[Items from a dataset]
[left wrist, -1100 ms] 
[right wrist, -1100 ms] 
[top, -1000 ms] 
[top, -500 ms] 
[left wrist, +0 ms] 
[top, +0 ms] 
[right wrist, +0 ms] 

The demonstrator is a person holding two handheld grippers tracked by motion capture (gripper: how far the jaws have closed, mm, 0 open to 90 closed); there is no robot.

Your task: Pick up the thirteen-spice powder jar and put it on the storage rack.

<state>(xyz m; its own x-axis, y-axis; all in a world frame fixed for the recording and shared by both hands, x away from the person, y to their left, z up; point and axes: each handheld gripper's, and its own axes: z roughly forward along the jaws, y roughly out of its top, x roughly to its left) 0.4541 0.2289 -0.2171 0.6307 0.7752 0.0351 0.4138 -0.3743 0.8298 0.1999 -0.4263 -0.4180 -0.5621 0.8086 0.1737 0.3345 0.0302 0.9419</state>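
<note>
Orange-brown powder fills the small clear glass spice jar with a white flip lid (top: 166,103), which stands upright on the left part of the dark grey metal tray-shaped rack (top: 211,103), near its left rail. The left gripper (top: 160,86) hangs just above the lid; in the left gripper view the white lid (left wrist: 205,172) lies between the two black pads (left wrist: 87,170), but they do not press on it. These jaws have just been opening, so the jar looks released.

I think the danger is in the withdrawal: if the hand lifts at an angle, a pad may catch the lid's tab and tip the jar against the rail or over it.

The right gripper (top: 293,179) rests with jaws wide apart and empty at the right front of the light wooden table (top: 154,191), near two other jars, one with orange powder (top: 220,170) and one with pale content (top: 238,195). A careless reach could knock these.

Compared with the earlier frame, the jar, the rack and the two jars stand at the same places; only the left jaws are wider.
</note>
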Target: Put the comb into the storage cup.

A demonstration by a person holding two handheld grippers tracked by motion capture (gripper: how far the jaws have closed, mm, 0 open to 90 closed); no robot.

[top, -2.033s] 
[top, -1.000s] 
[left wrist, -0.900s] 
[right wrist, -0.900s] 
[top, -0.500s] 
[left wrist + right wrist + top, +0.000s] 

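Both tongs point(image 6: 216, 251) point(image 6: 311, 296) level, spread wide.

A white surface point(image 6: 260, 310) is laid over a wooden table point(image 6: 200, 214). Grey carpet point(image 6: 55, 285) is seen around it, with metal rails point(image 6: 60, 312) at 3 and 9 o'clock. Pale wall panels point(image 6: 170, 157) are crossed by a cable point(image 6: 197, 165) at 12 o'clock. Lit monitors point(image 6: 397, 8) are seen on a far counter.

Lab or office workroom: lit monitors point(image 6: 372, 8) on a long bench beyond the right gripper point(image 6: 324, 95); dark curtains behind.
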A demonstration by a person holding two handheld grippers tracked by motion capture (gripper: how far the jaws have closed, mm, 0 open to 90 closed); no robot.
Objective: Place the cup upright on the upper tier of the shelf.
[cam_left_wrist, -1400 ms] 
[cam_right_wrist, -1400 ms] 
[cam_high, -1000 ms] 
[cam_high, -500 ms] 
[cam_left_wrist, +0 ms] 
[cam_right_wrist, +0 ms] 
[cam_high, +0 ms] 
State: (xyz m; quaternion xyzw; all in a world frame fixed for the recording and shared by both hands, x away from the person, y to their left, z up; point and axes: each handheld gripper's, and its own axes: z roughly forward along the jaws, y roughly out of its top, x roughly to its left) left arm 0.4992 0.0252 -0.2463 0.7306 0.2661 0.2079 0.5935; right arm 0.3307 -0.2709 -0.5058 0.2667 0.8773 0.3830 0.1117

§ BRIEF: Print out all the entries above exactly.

§ SOLVED EXERCISE:
[left wrist, -1100 ms] 
[right wrist, -1100 ms] 
[top, -1000 ms] 
[top, -500 ms] 
[left wrist, +0 ms] 
[top, +0 ms] 
[right wrist, +0 ms] 

The demonstrator is a person holding two handheld grippers tracked by motion capture (gripper: how far the jaws have closed, mm, 0 open to 90 closed); there is no robot.

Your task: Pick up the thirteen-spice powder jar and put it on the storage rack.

<state>(xyz m; its own x-axis, y-axis; all in a world frame fixed for the recording and shared by both hands, x away from the person, y to their left, z up; point and axes: each handheld gripper's, and its own axes: z roughly forward along the jaws, y roughly out of its top, x roughly to its left) 0.4541 0.2289 -0.2171 0.6307 0.7752 0.0351 0.4138 -0.3743 0.8298 0.1999 -0.4263 -0.4180 -0.5621 0.8086 0.1737 0.3345 0.0302 0.9419</state>
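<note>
Orange-brown powder fills the small clear glass spice jar with a white flip lid (top: 166,103), which stands upright on the left part of the dark grey metal tray-shaped rack (top: 211,103), near its left rail. The left gripper (top: 160,86) hangs just above the lid; in the left gripper view the white lid (left wrist: 205,172) lies between the two black pads (left wrist: 87,170), but they do not press on it. These jaws have just been opening, so the jar looks released.

I think the danger is in the withdrawal: if the hand lifts at an angle, a pad may catch the lid's tab and tip the jar against the rail or over it.

The right gripper (top: 293,179) rests with jaws wide apart and empty at the right front of the light wooden table (top: 154,191), near two other jars, one with orange powder (top: 220,170) and one with pale content (top: 238,195). A careless reach could knock these.

Compared with the earlier frame, the jar, the rack and the two jars stand at the same places; only the left jaws are wider.
</note>
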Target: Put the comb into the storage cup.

A demonstration by a person holding two handheld grippers tracked by motion capture (gripper: how far the jaws have closed, mm, 0 open to 90 closed); no robot.

[top, -2.033s] 
[top, -1.000s] 
[left wrist, -0.900s] 
[right wrist, -0.900s] 
[top, -0.500s] 
[left wrist + right wrist + top, +0.000s] 

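Both tongs point(image 6: 216, 251) point(image 6: 311, 296) level, spread wide.

A white surface point(image 6: 260, 310) is laid over a wooden table point(image 6: 200, 214). Grey carpet point(image 6: 55, 285) is seen around it, with metal rails point(image 6: 60, 312) at 3 and 9 o'clock. Pale wall panels point(image 6: 170, 157) are crossed by a cable point(image 6: 197, 165) at 12 o'clock. Lit monitors point(image 6: 397, 8) are seen on a far counter.

Lab or office workroom: lit monitors point(image 6: 372, 8) on a long bench beyond the right gripper point(image 6: 324, 95); dark curtains behind.
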A demonstration by a person holding two handheld grippers tracked by motion capture (gripper: how far the jaws have closed, mm, 0 open to 90 closed); no robot.
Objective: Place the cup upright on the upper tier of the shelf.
[cam_left_wrist, -1400 ms] 
[cam_right_wrist, -1400 ms] 
[cam_high, -1000 ms] 
[cam_high, -500 ms] 
[cam_left_wrist, +0 ms] 
[cam_right_wrist, +0 ms] 
[cam_high, +0 ms] 
State: (xyz m; quaternion xyzw; all in a world frame fixed for the recording and shared by both hands, x away from the person, y to their left, z up; point and axes: each handheld gripper's, and its own axes: z roughly forward along the jaws, y roughly out of its top, x roughly to its left) left arm 0.4992 0.0252 -0.2463 0.7306 0.2661 0.2079 0.5935; right arm 0.3307 -0.2709 -0.5058 0.2667 0.8773 0.3830 0.1117

No additional answer is expected.